もしも主税達に不幸が起きれば。自分が首を突っ込み、おまけに事情を察していながら見殺しにしたことになりはしないか。曲がりなりにも学園で席を並べ、見捨てるというのは非常に気分が悪い。
あの不愛想な馬鹿ヅラが無いと言うだけで、どうもクラスでも居心地が悪いのだ。小夜自身、無視も選択肢にあると分かっていながら、それを嫌だと思っている。何故なのかは自分でもわかっていないが、もやもやとした感情が渦巻いているのだ。
主税と二度と会えない可能性に考えが及んで以降。
「うん。もし危険が迫っているとして、僕らには助ける力があると思う。これでも学園の生徒だし、何よりこの班のメンバーは一年のトップだ。僕らが動くことで、もしかしたら主税君たちの助けになれるかもしれない」
「わたくしは反対ですわ。

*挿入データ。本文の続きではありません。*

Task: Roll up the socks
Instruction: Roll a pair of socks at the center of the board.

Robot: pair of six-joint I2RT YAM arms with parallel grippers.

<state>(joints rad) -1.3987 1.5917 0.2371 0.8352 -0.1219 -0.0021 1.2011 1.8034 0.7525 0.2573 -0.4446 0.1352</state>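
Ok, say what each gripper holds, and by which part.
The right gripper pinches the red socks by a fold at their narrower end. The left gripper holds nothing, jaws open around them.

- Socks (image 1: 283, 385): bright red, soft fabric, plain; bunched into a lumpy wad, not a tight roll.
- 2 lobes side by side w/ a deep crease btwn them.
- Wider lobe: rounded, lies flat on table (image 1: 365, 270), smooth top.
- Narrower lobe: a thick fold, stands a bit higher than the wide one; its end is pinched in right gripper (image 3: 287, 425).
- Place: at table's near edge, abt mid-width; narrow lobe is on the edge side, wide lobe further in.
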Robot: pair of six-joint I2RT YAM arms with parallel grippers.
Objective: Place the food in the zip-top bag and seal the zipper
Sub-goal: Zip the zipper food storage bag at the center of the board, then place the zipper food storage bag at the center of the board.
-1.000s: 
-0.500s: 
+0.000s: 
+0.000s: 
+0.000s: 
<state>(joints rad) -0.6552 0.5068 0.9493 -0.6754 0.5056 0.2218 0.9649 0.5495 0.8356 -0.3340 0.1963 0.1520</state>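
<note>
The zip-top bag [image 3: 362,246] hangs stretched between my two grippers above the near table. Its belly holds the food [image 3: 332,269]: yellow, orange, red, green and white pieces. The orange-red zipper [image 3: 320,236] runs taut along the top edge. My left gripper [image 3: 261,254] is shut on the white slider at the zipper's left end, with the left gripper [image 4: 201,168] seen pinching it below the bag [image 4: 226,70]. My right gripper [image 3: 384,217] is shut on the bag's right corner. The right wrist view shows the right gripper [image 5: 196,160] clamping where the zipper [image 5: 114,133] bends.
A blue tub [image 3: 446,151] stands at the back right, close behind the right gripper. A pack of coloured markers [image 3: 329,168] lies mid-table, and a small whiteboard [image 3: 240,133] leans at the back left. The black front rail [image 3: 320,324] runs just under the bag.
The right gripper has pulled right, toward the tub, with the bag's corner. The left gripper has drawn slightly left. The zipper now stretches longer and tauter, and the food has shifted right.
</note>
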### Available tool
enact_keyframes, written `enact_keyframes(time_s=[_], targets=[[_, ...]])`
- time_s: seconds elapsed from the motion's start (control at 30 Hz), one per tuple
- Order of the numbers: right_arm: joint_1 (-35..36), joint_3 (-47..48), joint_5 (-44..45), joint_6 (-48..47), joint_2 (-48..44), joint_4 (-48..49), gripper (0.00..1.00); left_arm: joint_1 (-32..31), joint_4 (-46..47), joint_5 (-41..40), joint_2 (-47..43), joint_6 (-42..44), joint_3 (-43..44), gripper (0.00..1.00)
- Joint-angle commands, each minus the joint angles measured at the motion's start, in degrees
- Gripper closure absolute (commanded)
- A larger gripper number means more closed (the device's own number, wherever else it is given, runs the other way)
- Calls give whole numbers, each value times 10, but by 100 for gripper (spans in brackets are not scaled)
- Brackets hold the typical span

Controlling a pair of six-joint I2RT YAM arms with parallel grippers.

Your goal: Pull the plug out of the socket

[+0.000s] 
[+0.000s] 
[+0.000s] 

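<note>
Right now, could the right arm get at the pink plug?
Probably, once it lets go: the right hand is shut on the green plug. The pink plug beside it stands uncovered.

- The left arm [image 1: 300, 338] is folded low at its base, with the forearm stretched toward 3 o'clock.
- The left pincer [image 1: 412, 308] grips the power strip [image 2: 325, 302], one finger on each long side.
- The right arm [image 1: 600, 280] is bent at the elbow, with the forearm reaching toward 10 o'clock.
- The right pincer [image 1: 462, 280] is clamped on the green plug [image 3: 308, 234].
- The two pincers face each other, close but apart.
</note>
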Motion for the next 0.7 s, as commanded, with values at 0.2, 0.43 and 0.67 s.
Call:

仮に服部さんが危険だからとは言っても、現役の諜報員なのでしょう? それならばある程度のリスクも承知の上のはずですもの」
お嬢様然とした少女が目を吊り上げる。
「でも、敵に捕まった仲間を助けるミッションだってあるじゃない」
「美作さん、前にも言いましたけどわたくし達は学生ですのよ。出来ない事に恥はありません。わたくし達が介入して、二次災害になる方が問題ですのよ」
桃華の意見は、学生として正しい。
仮に目の前で血を流している人間が居ようと、医療の心得が未熟な人間が手を出せば、悪化するかもしれない。だから見捨てろ。然るべきところに通報した以上、出来ることは無い。
何ともドライだが、冷静で確実な判断だ。
「失礼しますわ」
自分の鞄を掴み、桃華はその場を去った。
残されたのは三人。
「結局のところさ、美作さんがどうしたいかってことだと思うよ」
「どうしたいか?」
「主税君に何かあったらしい。もしそうなら助けたいってのは僕も同じ。少なくとも、何が起きてるのか知りたいってのは諜報員としては当たり前さ。僕ら程“知らない事の恐怖を知っている”人間はいない。でも、僕らは現場を知らないから、どちらにしろ不確実な部分は多い。どちらを選んでも後悔するかもしれないなら、結局は自分が納得できる行動をするしかないんじゃないかな」
令司の言葉をじっと聞いていた小夜だったが、やがて決意が固まる。
「令司、佳苗、悪いけど力を貸してほしい」
小夜の言葉に、班員二人は黙って頷いた。